The present invention relates to a method of using a medical laser instrument for curing dental and surgical composite materials, which provides single line laser light generation from a diode laser.
Cipolla discloses in U.S. Pat. No. 5,616,141 an argon laser dental instrument and method for curing dental composites. However, the laser light consists of multi-line bands of wavelength, of which some wavelength lines must be filtered, since they are not useful for the purpose of curing. Therefore, the system displays an inefficient way of producing the laser light necessary for the curing. In addition, the laser system is an argon gas laser for which a high power cooling system must be supplied in order to operate it. Furthermore, the argon gas laser requires high voltage and a high current power source. Therefore, the instrument can not be made into a compact, hand-held, self-contained unit. A large stationary unit is required to be connected to a separate hand-held portion by optic fibers and cables. Furthermore, the output of the argon laser consists of many lines of wavelength from blue to green of which only the blue line of 488 nm is useful for curing. The beam is collimated and, therefore, has constant power along the propagation length of the beam. This results in uncontrolled curing and air bubble entrapment due to the fact that the surface layers begin to cure prior to the deeper layers.

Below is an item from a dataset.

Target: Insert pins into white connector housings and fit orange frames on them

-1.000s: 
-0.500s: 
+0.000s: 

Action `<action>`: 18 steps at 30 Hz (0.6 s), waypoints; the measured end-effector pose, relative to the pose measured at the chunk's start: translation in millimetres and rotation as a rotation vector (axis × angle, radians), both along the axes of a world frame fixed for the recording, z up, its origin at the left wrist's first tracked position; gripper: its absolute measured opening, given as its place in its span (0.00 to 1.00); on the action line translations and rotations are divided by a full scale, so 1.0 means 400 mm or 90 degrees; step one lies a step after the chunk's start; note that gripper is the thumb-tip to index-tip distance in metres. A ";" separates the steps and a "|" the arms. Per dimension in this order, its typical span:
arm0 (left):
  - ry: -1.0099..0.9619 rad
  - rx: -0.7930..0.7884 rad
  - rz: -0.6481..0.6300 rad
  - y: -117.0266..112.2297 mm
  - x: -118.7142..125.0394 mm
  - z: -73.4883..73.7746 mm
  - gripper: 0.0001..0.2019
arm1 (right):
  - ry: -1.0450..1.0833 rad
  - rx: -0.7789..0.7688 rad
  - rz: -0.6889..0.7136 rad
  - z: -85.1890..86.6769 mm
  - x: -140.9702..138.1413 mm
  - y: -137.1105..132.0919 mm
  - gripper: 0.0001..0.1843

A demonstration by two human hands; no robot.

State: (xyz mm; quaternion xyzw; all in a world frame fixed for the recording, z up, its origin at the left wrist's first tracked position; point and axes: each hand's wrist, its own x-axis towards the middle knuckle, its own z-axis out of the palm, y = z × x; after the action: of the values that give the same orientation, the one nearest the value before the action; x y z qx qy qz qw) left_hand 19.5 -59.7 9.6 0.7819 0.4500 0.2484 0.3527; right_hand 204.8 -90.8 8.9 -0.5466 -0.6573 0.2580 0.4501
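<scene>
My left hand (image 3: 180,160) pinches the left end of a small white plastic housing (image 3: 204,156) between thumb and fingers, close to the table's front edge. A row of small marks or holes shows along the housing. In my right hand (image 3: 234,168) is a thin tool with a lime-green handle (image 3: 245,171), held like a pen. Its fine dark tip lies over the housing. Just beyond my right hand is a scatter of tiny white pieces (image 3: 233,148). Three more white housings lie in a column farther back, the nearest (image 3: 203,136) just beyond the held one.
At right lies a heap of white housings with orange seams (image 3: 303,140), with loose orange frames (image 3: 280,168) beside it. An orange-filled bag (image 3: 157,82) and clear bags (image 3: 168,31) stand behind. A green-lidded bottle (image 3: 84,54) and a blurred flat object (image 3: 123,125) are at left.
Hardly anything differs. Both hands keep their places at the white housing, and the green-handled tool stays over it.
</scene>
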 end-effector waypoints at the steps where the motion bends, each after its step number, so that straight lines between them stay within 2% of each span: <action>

Paghdiwala discloses a focused pulsed Er:YAG laser for cutting in dental applications in U.S. Pat. No. 5,401,171. The laser light is generated within a hand-held tool, but the power supply and water cooling pump are external and not self-contained in a hand-held instrument and there is no method disclosed for curing composites.
Kowalyk et al. discloses a method for removing tooth decay in U.S. Pat. No. 5,456,603 using pulsed, frequency doubled lasers emitting red, green, deep blue, and UV light attenuated by some dye material. Consequently, none of wavelengths described match the maximum absorption wavelength of medical composites for curing. The device is not a compact, hand-held, self-contained instrument.
Therefore, there remains a need to provide an efficient method for laser curing of dental and surgical composite materials in a cordless, portable, self-contained, hand-held instrument which generates a single, optimum wavelength for each use.